Ministro da Defesa alerta para risco de código malicioso nas urnas eletrônicas

O ministro da Defesa, Paulo Sérgio Nogueira de Oliveira (Reprodução YouTube)


Durante a audiência pública da Comissão de Transparência, Governança, Fiscalização e Controle do Senado, na quinta-feira, dia 14 de julho, o ministro da Defesa e ex-comandante do Exército Brasileiro, Paulo Sérgio Nogueira de Oliveira – acompanhado pelo especialista em Guerra Cibernética do Exército Brasileiro, coronel Marcelo Nogueira de Souza – alertou para o risco de que as urnas eletrônicas sejam contaminadas por um código malicioso (malware) que burle os testes de integridade nos equipamentos no dia das eleições.

O coronel Marcelo Nogueira de Souza lembrou o escândalo que ficou conhecido como “DieselGate”, em que montadora VolksWagen foi condenada nos Estados Unidos a pagar multas de US$4,3 bilhões por ter instalado softwares nas centrais eletrônicas dos veículos que mascaravam os índices reais de emissão de poluentes, toda vez que um deles era submetido à testes.
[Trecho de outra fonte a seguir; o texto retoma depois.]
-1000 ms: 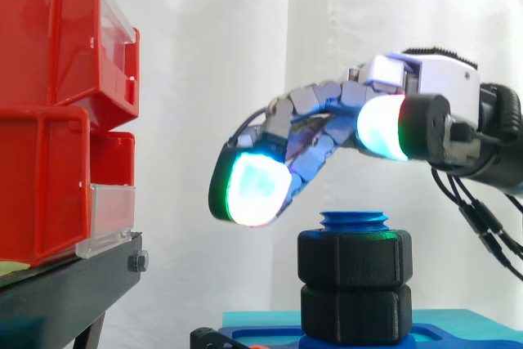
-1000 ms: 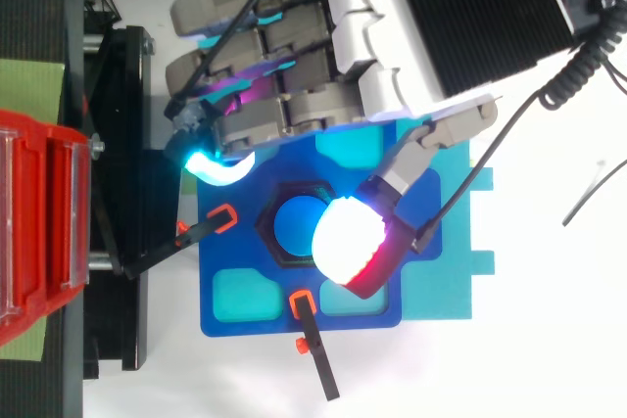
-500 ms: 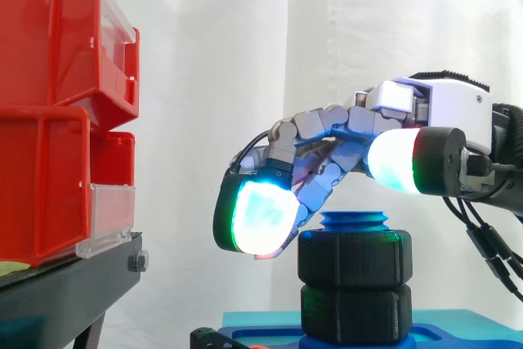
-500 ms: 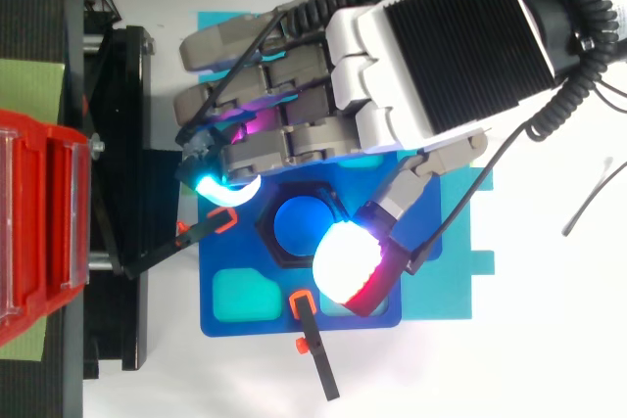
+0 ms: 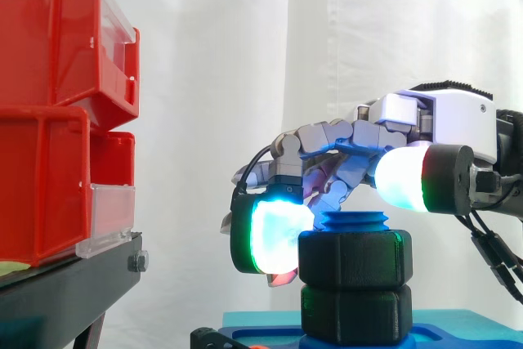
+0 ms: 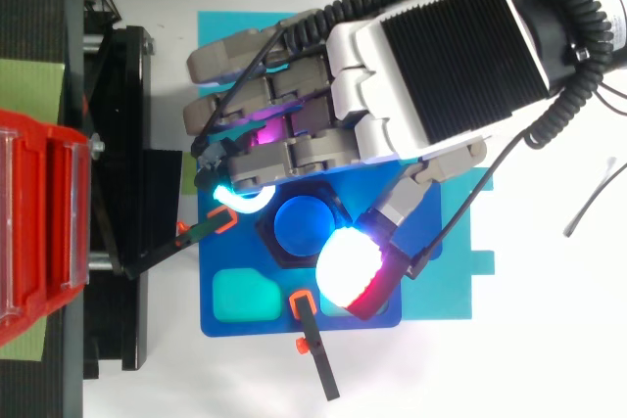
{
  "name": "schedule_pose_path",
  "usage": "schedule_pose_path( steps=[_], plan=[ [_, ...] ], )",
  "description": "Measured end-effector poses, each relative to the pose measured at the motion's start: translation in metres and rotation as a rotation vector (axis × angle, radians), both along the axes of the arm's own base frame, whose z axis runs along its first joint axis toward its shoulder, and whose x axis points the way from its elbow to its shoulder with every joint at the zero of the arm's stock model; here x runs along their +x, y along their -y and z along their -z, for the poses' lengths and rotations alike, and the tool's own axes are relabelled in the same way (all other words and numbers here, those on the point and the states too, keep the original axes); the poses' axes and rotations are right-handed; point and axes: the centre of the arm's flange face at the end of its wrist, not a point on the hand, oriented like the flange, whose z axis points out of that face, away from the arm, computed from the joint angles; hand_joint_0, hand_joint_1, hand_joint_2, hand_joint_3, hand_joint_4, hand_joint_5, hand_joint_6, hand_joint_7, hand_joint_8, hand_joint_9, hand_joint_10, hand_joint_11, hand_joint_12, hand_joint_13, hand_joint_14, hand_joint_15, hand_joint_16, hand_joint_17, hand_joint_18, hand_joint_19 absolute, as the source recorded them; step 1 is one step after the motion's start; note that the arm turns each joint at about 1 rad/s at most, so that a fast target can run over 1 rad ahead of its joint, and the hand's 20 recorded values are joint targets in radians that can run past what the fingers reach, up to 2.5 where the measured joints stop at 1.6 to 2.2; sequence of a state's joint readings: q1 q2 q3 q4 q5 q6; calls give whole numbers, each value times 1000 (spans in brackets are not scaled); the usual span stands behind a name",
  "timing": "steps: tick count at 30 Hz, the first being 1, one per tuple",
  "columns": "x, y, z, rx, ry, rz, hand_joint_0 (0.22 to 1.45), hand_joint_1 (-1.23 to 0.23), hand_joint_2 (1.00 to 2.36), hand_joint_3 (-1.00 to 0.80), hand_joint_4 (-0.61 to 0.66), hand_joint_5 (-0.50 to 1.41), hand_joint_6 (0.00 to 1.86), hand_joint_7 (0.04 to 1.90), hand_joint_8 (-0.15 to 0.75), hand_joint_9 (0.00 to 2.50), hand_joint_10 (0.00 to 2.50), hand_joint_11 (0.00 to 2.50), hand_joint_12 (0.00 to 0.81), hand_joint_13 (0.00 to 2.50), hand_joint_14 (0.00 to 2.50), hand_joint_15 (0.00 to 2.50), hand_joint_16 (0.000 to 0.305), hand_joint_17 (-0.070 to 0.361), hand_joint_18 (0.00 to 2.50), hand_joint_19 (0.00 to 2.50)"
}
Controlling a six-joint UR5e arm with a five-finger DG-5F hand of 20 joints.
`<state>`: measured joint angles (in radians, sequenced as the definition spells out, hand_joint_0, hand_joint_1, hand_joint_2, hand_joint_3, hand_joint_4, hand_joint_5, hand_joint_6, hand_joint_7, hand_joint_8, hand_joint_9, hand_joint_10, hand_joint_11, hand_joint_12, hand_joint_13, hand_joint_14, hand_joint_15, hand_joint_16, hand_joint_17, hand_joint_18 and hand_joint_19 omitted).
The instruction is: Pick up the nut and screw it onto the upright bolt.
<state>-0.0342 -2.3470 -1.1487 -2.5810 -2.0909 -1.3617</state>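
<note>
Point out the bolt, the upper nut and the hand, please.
bolt (image 6: 302,227), top view, on its blue top face.
upper nut (image 5: 354,257), side view, on its black side wall.
hand (image 6: 458,51), top view, on its ribbed black back.

Hand in from right, arched over blue bolt; 1 glowing fingertip pad against left side of upper black nut; thumb pad above nut's right edge, clear of it; red bins far left.
</note>
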Motion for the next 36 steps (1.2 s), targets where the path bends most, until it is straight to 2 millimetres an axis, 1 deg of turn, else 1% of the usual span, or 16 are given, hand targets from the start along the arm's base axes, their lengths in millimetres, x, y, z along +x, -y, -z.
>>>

Da mesma forma, um software malicioso pode fazer com que as urnas registrem corretamente os votos somente quando detectarem que estar sendo submetidas a testes de integridade.

“Temos o exemplo aqui de uma montadora de automóveis muito conhecida. Para burlar o sistema de fiscalização dos Estados Unidos em relação à emissão de gás carbônico, o automóvel sabia que estava sob avaliação e operava de forma diferente; quando não estava sob avaliação, operava sob uma forma normal”, exemplificou o especialista das Forças Armadas.
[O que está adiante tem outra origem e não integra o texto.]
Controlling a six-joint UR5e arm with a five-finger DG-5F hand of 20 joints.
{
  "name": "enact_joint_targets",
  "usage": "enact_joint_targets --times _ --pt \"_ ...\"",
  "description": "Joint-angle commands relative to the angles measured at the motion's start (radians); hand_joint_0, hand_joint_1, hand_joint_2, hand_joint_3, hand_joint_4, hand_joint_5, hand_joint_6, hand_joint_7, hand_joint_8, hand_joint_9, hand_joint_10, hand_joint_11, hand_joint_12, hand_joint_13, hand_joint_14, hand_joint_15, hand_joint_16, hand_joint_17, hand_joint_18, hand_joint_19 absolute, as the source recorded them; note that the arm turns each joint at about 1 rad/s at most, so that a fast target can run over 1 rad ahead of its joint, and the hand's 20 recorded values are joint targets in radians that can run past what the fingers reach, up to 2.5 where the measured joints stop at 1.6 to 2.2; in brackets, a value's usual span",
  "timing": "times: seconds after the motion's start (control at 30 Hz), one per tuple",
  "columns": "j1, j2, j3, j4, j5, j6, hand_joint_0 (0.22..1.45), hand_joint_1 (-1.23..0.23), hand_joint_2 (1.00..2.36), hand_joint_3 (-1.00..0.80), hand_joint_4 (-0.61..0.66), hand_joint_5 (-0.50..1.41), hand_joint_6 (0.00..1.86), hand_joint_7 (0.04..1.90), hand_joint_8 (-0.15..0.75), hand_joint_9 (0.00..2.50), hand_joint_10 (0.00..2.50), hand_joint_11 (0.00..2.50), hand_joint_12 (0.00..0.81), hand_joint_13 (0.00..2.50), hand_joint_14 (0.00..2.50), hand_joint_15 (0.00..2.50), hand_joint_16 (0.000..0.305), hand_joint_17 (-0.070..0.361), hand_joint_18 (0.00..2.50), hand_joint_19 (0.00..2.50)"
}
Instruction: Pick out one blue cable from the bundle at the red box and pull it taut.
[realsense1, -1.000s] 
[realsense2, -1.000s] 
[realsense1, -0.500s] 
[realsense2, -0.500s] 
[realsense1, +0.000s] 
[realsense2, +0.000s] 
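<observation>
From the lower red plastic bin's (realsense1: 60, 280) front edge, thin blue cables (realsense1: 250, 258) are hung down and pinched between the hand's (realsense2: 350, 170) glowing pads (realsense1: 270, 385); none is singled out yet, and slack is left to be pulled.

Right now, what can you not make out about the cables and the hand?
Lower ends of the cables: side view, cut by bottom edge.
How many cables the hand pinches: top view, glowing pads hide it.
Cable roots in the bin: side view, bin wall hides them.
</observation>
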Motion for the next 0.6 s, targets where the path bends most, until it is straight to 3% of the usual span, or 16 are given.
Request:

Para diminuir essa possibilidade, as Forças Armadas têm defendido que as urnas eletrônicas contem com um sistema de identificação biométrica dos eleitores. Mas essa e outras propostas, como a realização de uma reunião técnica entre especialistas das Forças Armadas e técnicos do tribunal, solicitada por meio de um ofício do general Paulo Sérgio Nogueira de Oliveira enviado no dia 10 de junho de 2022, foram completamente ignoradas pelo presidente do tribunal – o e ex-advogado do Movimento dos Sem Terra, e ex-cabo eleitoral da ex-guerrilheira comunista, Dilma Rousseff – Edson Fachin. Sobre quem o presidente Bolsonaro declarou acreditar ser um “ditador do Brasil”.
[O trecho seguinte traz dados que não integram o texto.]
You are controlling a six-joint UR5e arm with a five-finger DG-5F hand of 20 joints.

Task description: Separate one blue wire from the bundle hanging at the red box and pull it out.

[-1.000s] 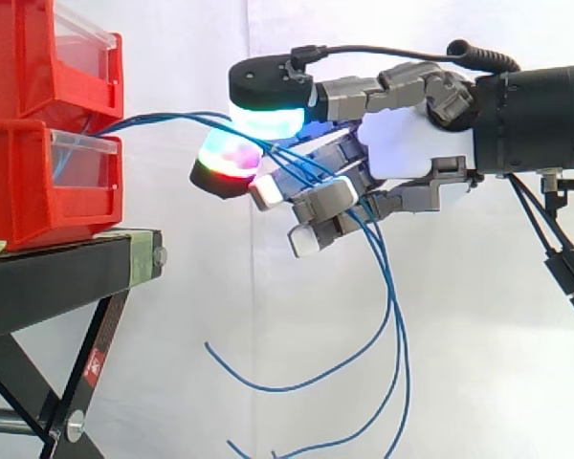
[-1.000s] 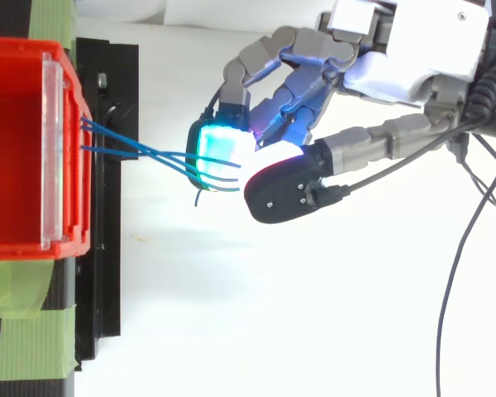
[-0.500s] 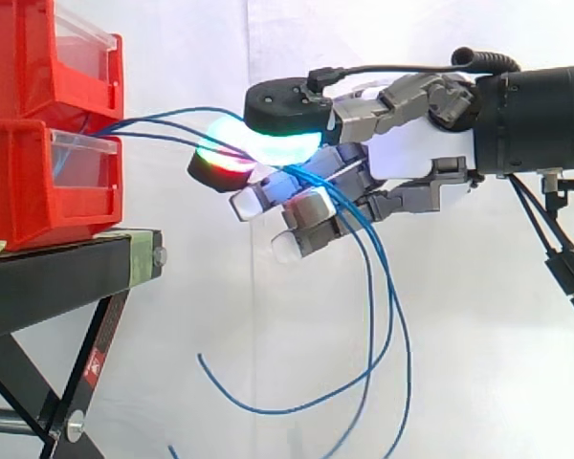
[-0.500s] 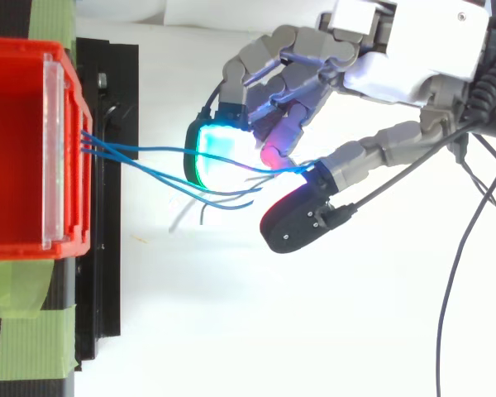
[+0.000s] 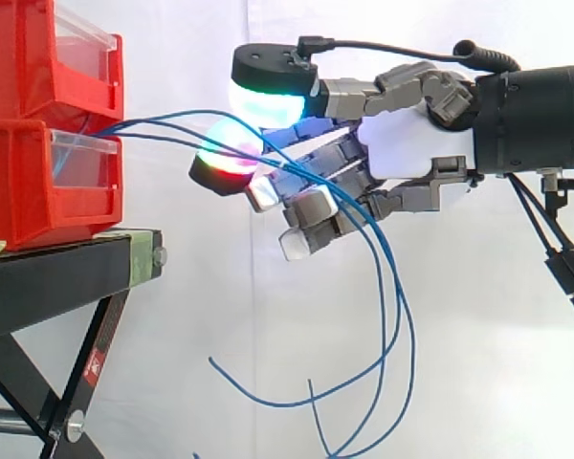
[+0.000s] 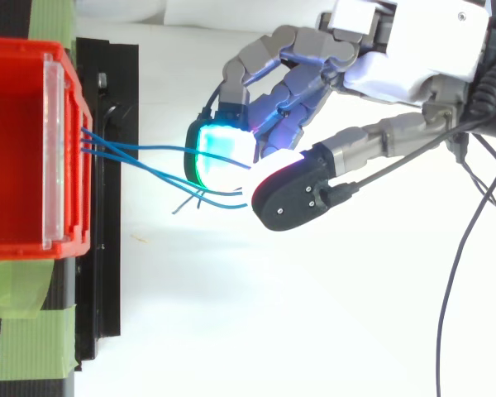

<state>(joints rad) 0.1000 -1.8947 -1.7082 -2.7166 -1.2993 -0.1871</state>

No caso do DieselGate, os consumidores que foram vítimas da fraude da montadora tiveram apenas o prejuízo de comprar veículos que poluem muito mais do que anunciam. No caso das eleições, se o povo brasileiro for vítima de um golpe eletrônico, veremos comunistas cúmplices de ditaduras genocidas que mataram mais de 100 milhõe de pessoas em todo mundo em um século voltarem ao poder. De onde nunca mais sairão.